(Task instructions):
For this exercise, repeat exactly the lines below starting at the line holding "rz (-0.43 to" and ending at the line holding "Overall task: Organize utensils", both included, with no extra lines and no pictures.

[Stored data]
----------------

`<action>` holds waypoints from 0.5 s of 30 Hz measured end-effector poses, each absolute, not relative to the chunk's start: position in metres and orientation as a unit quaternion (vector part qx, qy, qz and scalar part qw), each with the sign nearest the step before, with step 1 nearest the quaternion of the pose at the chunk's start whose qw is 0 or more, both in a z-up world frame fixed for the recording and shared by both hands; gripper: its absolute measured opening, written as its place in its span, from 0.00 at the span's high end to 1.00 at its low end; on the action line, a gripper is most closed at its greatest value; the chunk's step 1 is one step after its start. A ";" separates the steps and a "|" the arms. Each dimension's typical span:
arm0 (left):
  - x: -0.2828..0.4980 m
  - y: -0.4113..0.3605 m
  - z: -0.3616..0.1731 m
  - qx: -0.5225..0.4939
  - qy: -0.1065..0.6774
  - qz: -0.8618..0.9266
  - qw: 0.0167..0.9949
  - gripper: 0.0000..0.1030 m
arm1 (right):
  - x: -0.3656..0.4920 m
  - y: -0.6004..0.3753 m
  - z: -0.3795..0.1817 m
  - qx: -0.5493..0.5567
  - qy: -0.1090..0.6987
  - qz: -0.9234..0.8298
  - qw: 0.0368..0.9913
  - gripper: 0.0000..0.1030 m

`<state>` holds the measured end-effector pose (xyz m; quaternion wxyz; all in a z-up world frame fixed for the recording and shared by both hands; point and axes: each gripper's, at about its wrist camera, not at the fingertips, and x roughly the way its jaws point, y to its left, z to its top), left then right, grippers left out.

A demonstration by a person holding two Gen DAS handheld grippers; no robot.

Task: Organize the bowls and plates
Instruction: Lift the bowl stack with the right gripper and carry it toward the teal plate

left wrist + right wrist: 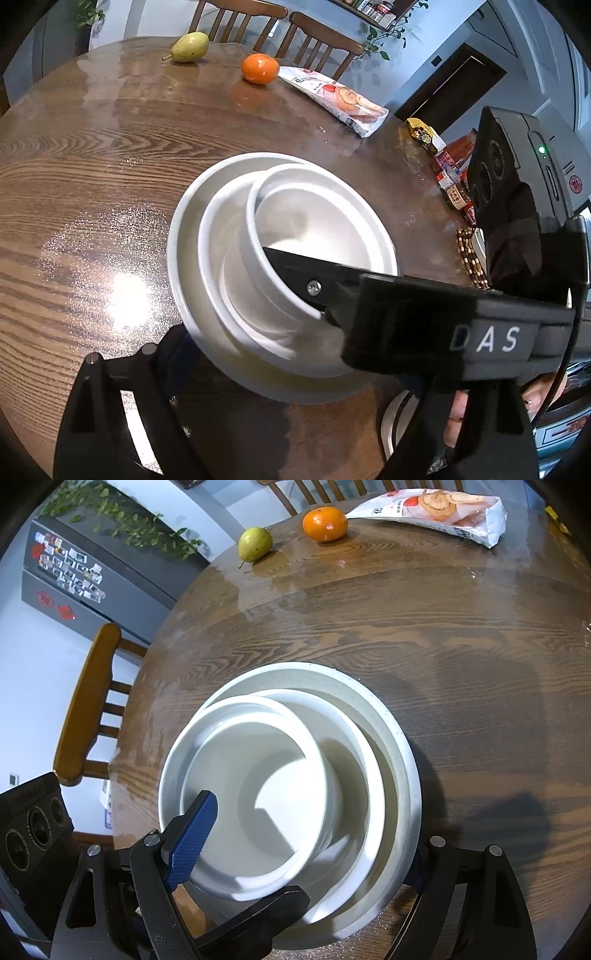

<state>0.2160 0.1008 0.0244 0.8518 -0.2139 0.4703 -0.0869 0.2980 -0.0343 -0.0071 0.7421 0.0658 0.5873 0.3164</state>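
A white stack sits near the front edge of the round wooden surface (443, 635): a wide plate (400, 746) at the bottom, a shallower dish (364, 753) nested in it, and a small bowl (266, 786) on top, pushed toward one side rather than centred.

The right gripper (291, 853) is spread wide over the stack — its blue-padded finger (192, 834) reaches inside the bowl by the near wall, while the other finger is out beyond the plate's rim. It grips nothing. The left gripper (236, 350) comes in low at the stack's near side; one finger is just beside the plate's edge, but the other is hidden behind the right tool's body, so I cannot tell whether it is open or closed.

The step in hand looks like seating the bowl, or releasing it, as the last piece of the nest. Next, the bowl probably needs a nudge toward the middle so the three sit concentric, and the right gripper must lift clear without dragging the bowl's wall.

A pear (255, 543), an orange (325, 523) and a snack bag (436, 507) lie well apart at the far edge.
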 end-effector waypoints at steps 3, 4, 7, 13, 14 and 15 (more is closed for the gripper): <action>0.215 0.100 0.026 -0.213 0.468 -0.087 0.853 0.16 | 0.297 -0.034 -0.005 0.063 0.583 0.318 0.745 0.15; 0.215 0.100 0.026 -0.213 0.468 -0.087 0.853 0.16 | 0.297 -0.034 -0.004 0.063 0.582 0.318 0.746 0.15; 0.214 0.099 0.028 -0.212 0.465 -0.086 0.855 0.16 | 0.296 -0.033 -0.002 0.061 0.578 0.320 0.748 0.15; 0.212 0.098 0.032 -0.209 0.461 -0.085 0.859 0.16 | 0.294 -0.033 0.002 0.060 0.573 0.322 0.751 0.15; 0.212 0.098 0.033 -0.208 0.459 -0.085 0.860 0.16 | 0.294 -0.033 0.003 0.060 0.572 0.322 0.751 0.15; 0.211 0.098 0.033 -0.209 0.458 -0.086 0.860 0.16 | 0.293 -0.033 0.004 0.059 0.571 0.323 0.752 0.15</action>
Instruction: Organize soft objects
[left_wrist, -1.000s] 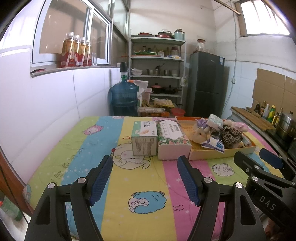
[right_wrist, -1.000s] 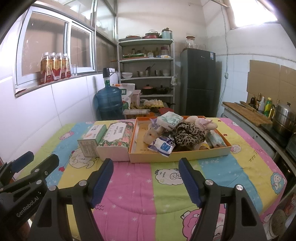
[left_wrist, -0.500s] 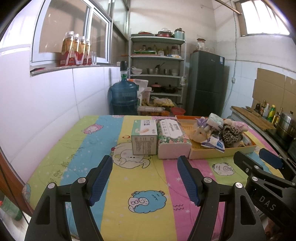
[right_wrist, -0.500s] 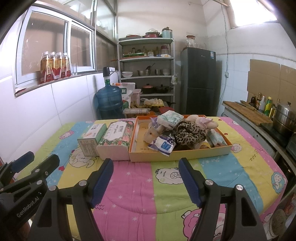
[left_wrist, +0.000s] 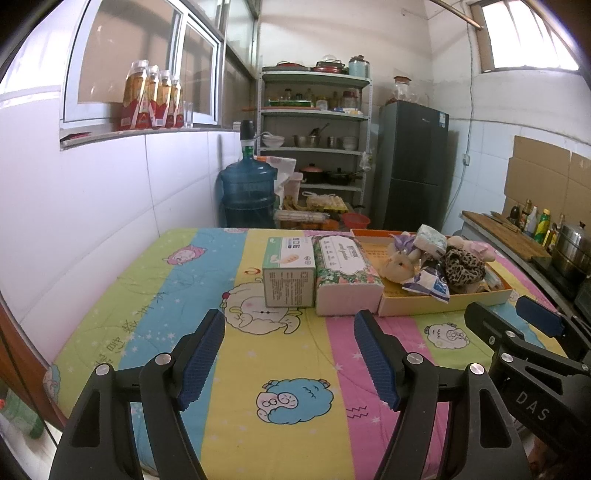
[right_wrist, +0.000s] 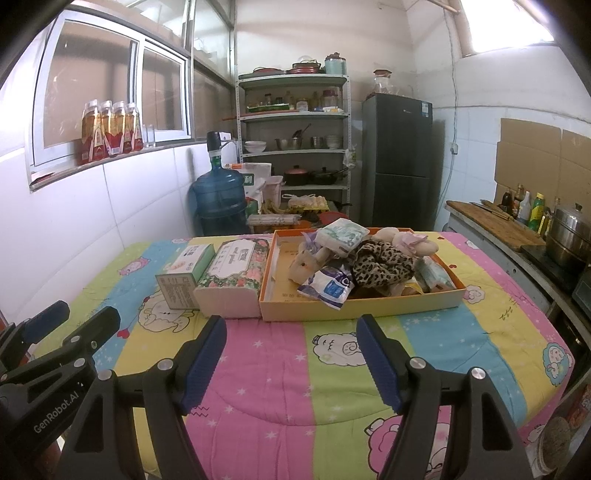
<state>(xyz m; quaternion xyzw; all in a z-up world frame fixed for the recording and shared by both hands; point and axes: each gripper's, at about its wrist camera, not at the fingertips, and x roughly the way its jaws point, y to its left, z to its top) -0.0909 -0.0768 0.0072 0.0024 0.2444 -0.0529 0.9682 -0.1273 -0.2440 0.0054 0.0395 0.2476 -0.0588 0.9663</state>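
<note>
An orange tray (right_wrist: 364, 304) (left_wrist: 443, 304) on the table holds a heap of soft things: a plush bunny (right_wrist: 306, 262) (left_wrist: 399, 266), a leopard-print cloth (right_wrist: 384, 260) (left_wrist: 463, 266), a white-and-blue packet (right_wrist: 328, 286) and tissue packs (right_wrist: 341, 230). Left of the tray lie a floral tissue pack (right_wrist: 236, 273) (left_wrist: 343, 267) and a green-white box (right_wrist: 184, 273) (left_wrist: 290, 271). My left gripper (left_wrist: 290, 354) and right gripper (right_wrist: 291, 360) are both open and empty, held above the near part of the table, well short of the objects.
The table wears a striped cartoon cloth (right_wrist: 295, 369). A tiled wall runs along the left. Behind stand a blue water jug (right_wrist: 218, 199), a metal shelf (right_wrist: 295, 147) and a dark fridge (right_wrist: 397, 158). A counter with a steel pot (right_wrist: 567, 236) is on the right.
Both grippers have drifted back slightly from the tray, so the objects look a little farther off. Nothing on the table has moved.
</note>
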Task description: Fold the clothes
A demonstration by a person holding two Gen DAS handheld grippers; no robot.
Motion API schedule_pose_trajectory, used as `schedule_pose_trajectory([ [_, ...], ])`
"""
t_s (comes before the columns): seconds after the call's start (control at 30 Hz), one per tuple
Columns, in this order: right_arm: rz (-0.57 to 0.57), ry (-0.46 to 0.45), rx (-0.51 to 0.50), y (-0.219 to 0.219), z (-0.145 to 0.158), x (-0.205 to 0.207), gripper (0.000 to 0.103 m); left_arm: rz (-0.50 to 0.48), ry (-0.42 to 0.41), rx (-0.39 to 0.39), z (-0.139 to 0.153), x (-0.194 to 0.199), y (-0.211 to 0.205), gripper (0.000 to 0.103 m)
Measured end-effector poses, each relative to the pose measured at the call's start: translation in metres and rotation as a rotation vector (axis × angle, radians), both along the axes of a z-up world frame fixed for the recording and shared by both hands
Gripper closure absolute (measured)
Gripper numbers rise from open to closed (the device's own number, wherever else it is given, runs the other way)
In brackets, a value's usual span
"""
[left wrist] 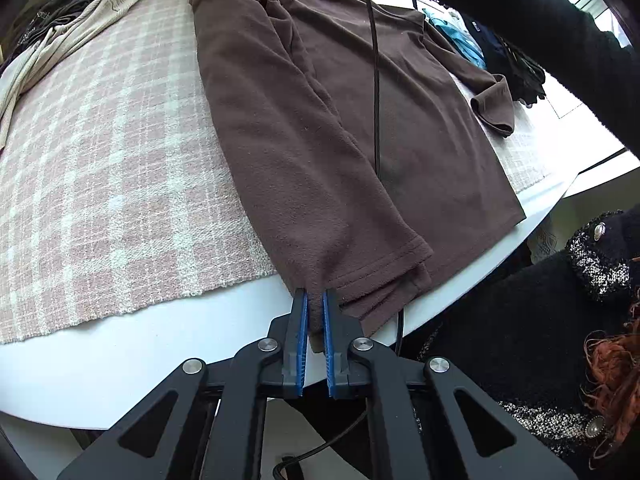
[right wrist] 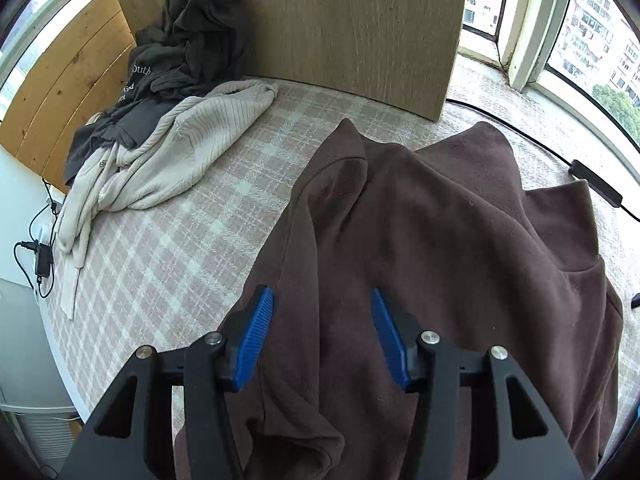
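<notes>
I have the brown top laid lengthwise on the checked cloth over the white desk, one side already turned in along its length. My left gripper has its fingers pressed together on the hem corner nearest me, which hangs just over the desk's rim. My right gripper is at the far shoulder end, fingers spread with brown fabric between them but not pinched.

I judge this to be the set-up for the next fold: hem gripped, shoulder not yet taken. The next move calls for closing the right fingers on the shoulder fold, then carrying both ends across together so the edge stays straight.

To the left the cloth lies open up to the cream knit and dark clothes heaped at the far corner. The other side is tighter: the loose sleeve lies there (a black cable hangs over the top too, and could snag).
</notes>
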State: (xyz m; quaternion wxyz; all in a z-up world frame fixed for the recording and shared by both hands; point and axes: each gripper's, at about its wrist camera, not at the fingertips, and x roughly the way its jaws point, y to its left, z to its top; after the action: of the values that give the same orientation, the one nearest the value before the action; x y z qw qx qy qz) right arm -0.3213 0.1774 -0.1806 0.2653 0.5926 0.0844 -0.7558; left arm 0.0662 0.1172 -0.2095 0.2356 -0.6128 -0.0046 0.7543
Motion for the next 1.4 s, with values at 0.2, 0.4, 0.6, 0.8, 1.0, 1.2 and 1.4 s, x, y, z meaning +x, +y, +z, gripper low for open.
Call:
schedule_pose_trajectory([
  [0.2,0.038,-0.026,-0.061,-0.012,-0.007,0.002,0.095,0.034,-0.002,0.004,0.0,0.005,-0.002,0.097],
  [0.4,0.011,-0.021,-0.07,0.008,-0.014,-0.001,0.095,0.135,-0.017,0.071,-0.005,0.03,-0.022,0.098],
  [0.6,0.011,0.05,-0.018,0.004,0.014,0.008,0.087,0.085,-0.029,0.02,-0.007,0.026,-0.017,0.099],
  [0.8,0.164,0.076,-0.035,0.005,0.046,0.051,0.084,0.102,-0.083,-0.043,-0.015,0.026,-0.033,0.1],
  [1.0,0.101,0.09,-0.209,0.09,0.108,0.083,0.084,0.163,-0.046,-0.054,0.023,0.027,-0.058,0.1],
  [1.2,0.044,0.118,-0.178,0.097,0.094,0.061,0.084,0.048,0.035,-0.003,0.022,-0.023,0.003,0.097],
  [1.4,0.143,0.081,-0.161,0.03,0.048,0.022,0.084,-0.019,-0.05,-0.022,-0.018,-0.04,0.027,0.097],
])
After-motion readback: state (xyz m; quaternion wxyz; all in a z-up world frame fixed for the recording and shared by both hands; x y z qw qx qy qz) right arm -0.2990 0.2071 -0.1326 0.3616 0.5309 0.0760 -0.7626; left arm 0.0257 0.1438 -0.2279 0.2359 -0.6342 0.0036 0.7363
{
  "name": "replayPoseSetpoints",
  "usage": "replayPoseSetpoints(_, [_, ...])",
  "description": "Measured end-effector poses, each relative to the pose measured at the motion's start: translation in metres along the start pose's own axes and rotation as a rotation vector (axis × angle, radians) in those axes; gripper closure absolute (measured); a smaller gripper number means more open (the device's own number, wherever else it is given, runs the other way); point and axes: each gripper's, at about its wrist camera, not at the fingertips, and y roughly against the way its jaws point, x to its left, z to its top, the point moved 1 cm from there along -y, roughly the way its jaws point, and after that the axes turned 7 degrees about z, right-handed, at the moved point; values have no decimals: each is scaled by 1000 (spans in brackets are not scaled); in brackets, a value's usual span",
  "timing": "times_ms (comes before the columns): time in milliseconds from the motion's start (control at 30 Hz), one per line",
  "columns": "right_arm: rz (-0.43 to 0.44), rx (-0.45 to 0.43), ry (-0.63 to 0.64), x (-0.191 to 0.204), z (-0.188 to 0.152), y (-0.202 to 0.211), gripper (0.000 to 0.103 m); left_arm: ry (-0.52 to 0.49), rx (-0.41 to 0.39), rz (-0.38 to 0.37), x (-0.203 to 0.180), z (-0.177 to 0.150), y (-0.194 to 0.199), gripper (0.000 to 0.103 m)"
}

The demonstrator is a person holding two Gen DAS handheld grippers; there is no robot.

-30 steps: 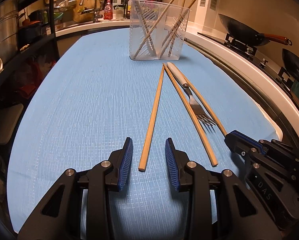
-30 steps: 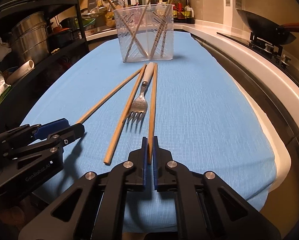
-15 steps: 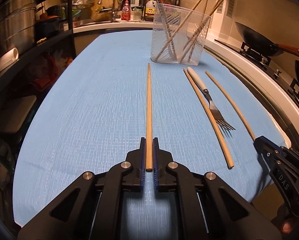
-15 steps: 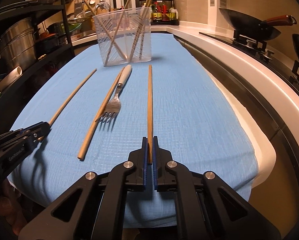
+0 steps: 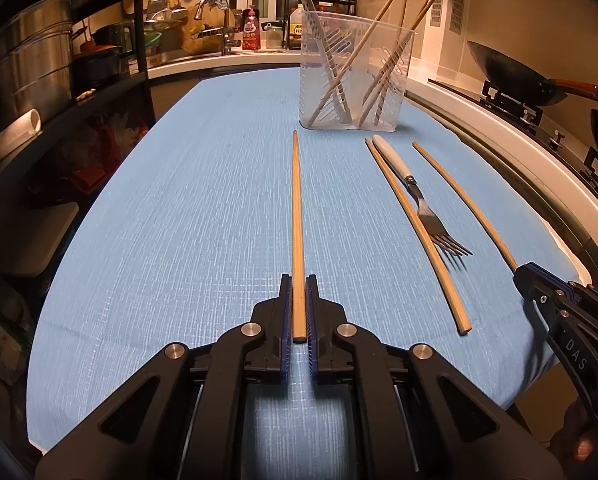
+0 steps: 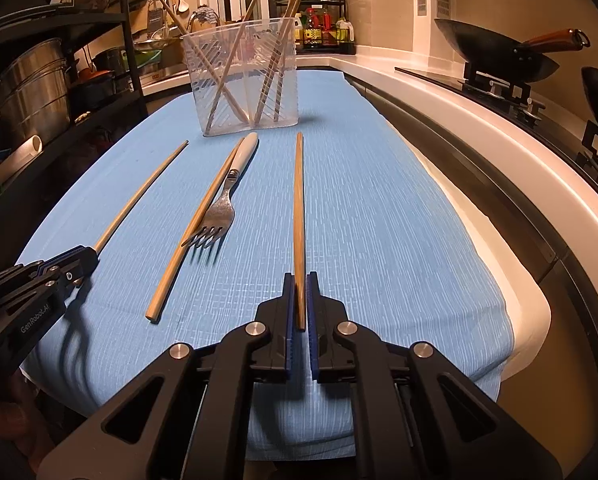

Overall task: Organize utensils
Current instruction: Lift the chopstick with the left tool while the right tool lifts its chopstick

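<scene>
My left gripper (image 5: 298,280) is shut on one end of a wooden chopstick (image 5: 296,216) that points toward a clear plastic utensil holder (image 5: 353,76) holding several chopsticks. My right gripper (image 6: 298,278) is shut on another chopstick (image 6: 298,200), also pointing at the holder (image 6: 243,76). Between them on the blue cloth lie a third chopstick (image 5: 417,232) and a fork (image 5: 419,200) with a pale handle, side by side. In the right wrist view the fork (image 6: 223,204) and the loose chopstick (image 6: 191,232) lie left of my held chopstick. The left gripper (image 6: 79,258) shows there at the left edge.
The blue cloth (image 5: 179,220) covers a long counter. A stove with a wok (image 6: 495,58) runs along the right. Shelves with steel pots (image 5: 31,80) stand at the left. A sink and bottles are behind the holder.
My left gripper closed on its chopstick and lifted it off the cloth, swinging it away from the fork. Both held chopsticks now point straight at the holder, raised a little higher.
</scene>
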Motion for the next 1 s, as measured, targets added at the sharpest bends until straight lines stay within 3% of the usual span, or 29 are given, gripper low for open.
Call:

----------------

(Exercise response):
  "columns": "right_arm: rz (-0.43 to 0.44), rx (-0.45 to 0.43), ry (-0.63 to 0.64), x (-0.191 to 0.204), z (-0.188 to 0.152), y (-0.202 to 0.211), gripper (0.000 to 0.103 m); left_arm: ry (-0.52 to 0.49), rx (-0.41 to 0.39), rz (-0.38 to 0.37), x (-0.203 to 0.180), z (-0.177 to 0.150), y (-0.194 to 0.199), gripper (0.000 to 0.103 m)"
}

The demonstrator is a person holding two Gen DAS handheld grippers; there is no robot.

-30 steps: 
-30 steps: 
-15 steps: 
-15 steps: 
+0 steps: 
+0 steps: 

Overall task: Organize utensils

The exercise is finished and nothing remains.